NOTES TO INSTRUCTOR:


Starting SML/NJ

From the command line (the Unix shell or Windows console), type sml. If home install, make sure the execution path has been set up properly (automatic after reboot with self-installer on Windows, not so with RPM under Linux).

Under Windows, in the start menu, click on /Programs/Standard ML of New Jersey/Standard ML of New Jersey (assuming standard install).

Either way, you get a banner identifying the compiler, and a prompt "-", which indicates that the compiler is ready to accept expressions, compile them and execute them. Understanding expressions is the focus of this lecture.
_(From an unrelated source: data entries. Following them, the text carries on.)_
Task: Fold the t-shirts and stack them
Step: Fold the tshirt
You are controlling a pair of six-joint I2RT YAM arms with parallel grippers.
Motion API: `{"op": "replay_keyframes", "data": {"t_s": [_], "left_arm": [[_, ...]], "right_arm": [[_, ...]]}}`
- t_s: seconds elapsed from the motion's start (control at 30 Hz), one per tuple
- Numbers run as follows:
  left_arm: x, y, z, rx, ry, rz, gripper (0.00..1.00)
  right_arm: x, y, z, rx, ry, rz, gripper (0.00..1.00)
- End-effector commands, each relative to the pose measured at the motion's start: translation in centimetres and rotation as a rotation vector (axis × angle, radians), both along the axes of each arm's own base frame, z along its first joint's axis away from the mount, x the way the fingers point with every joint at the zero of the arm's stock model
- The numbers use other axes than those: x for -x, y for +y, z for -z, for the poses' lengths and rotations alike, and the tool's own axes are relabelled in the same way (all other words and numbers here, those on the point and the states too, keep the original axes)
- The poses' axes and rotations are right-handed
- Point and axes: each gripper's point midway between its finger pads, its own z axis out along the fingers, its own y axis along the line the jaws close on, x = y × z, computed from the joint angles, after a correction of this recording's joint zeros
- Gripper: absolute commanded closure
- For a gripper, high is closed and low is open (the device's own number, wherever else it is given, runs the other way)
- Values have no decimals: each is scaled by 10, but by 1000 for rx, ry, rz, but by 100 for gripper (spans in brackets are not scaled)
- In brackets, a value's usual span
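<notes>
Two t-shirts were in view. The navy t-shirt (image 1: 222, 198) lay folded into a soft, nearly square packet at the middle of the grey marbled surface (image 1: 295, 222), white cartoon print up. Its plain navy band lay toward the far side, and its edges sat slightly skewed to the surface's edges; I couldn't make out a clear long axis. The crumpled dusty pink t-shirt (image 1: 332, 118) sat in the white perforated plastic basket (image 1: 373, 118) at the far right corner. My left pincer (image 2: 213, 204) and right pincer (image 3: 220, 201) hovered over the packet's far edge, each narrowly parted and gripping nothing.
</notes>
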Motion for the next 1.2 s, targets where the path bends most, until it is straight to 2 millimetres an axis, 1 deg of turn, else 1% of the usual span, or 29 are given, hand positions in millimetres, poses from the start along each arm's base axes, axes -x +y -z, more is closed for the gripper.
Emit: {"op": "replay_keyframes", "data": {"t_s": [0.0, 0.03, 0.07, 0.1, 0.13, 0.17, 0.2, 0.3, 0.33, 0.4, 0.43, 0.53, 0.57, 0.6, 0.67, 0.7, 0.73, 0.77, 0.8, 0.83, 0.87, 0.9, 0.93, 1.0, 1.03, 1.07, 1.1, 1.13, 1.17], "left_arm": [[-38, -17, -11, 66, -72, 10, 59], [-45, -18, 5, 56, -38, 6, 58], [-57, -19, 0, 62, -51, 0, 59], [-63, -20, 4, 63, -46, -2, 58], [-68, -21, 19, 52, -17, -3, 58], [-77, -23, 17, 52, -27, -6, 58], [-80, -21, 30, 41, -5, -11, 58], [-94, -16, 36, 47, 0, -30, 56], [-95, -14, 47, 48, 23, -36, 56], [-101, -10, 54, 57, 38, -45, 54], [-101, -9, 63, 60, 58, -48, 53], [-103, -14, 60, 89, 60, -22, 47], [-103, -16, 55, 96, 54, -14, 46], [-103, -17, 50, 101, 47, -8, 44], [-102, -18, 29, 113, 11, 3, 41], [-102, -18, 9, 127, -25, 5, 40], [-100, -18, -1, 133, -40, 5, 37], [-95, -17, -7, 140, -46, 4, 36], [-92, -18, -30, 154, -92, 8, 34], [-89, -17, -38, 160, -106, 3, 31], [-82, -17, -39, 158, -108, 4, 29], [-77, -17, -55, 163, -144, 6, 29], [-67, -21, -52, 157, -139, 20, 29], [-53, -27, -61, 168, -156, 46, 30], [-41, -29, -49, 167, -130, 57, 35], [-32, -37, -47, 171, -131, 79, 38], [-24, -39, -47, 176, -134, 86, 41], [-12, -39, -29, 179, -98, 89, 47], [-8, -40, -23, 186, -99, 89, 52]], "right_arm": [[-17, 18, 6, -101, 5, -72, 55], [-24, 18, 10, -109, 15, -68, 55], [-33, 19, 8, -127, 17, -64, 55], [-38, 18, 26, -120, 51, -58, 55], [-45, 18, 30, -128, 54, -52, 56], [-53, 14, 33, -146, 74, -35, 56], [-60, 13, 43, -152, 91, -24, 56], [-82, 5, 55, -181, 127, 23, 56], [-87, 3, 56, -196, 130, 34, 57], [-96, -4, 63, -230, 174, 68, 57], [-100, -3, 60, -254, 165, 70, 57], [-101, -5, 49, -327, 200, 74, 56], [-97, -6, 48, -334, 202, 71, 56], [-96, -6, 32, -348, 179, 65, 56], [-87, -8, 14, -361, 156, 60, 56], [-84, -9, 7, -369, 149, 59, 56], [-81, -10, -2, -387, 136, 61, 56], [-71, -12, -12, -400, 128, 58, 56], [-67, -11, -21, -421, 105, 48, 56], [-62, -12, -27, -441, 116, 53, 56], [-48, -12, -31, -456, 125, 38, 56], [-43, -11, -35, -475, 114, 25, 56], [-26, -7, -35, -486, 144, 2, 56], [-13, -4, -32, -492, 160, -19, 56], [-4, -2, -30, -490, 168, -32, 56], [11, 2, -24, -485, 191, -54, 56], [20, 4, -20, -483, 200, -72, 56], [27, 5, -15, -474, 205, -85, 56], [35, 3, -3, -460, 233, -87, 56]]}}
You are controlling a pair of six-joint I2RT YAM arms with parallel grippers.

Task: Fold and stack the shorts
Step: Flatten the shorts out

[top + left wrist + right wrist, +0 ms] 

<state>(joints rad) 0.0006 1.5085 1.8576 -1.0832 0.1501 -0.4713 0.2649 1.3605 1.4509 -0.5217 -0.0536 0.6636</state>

Knowing how to start the compiler, it is useful to also know how to exit the compiler. The easiest way under Unix is to press Ctrl-D at the prompt, and under Windows to press Ctrl-Z followed by Return.

TIP: The compiler is very picky about some things when reading input, and will only accept a request to exit if it is sitting exactly at the "-" prompt, i.e. if nothing else has been already typed in. In case of doubt, press Ctrl-C to interrupt and reset the prompt to a sane state. In general, whenever the input is behaving strangely (this is often due to using the wrong syntax that the compiler is trying on-the-fly to correct), pressing CTRL-C should return the prompt to a sane state.


Basic expressions and types

Standard ML (SML) is an expression-based language. Imagine a gigantic calculator. Every expression "evaluates" to a value. Everything is done through evaluating expressions. SML provides good ways to build larger and larger expressions that can still be understood. And provides good ways to write larger and larger expressions that are correct.

For real applications, programming with expressions may seem like a stretch. After all, applications often do not "compute" anything, they allow you to "do" something. Later we introduce the notion of side-effects: evaluate this, and oh, btw, do *that* while you're at it. Emphasis on "do": Imperative. For example, evaluate this expression, and as a side-effect put up this window on the screen. We will return to side-effects later in the course. For now, we concentrate on expressions.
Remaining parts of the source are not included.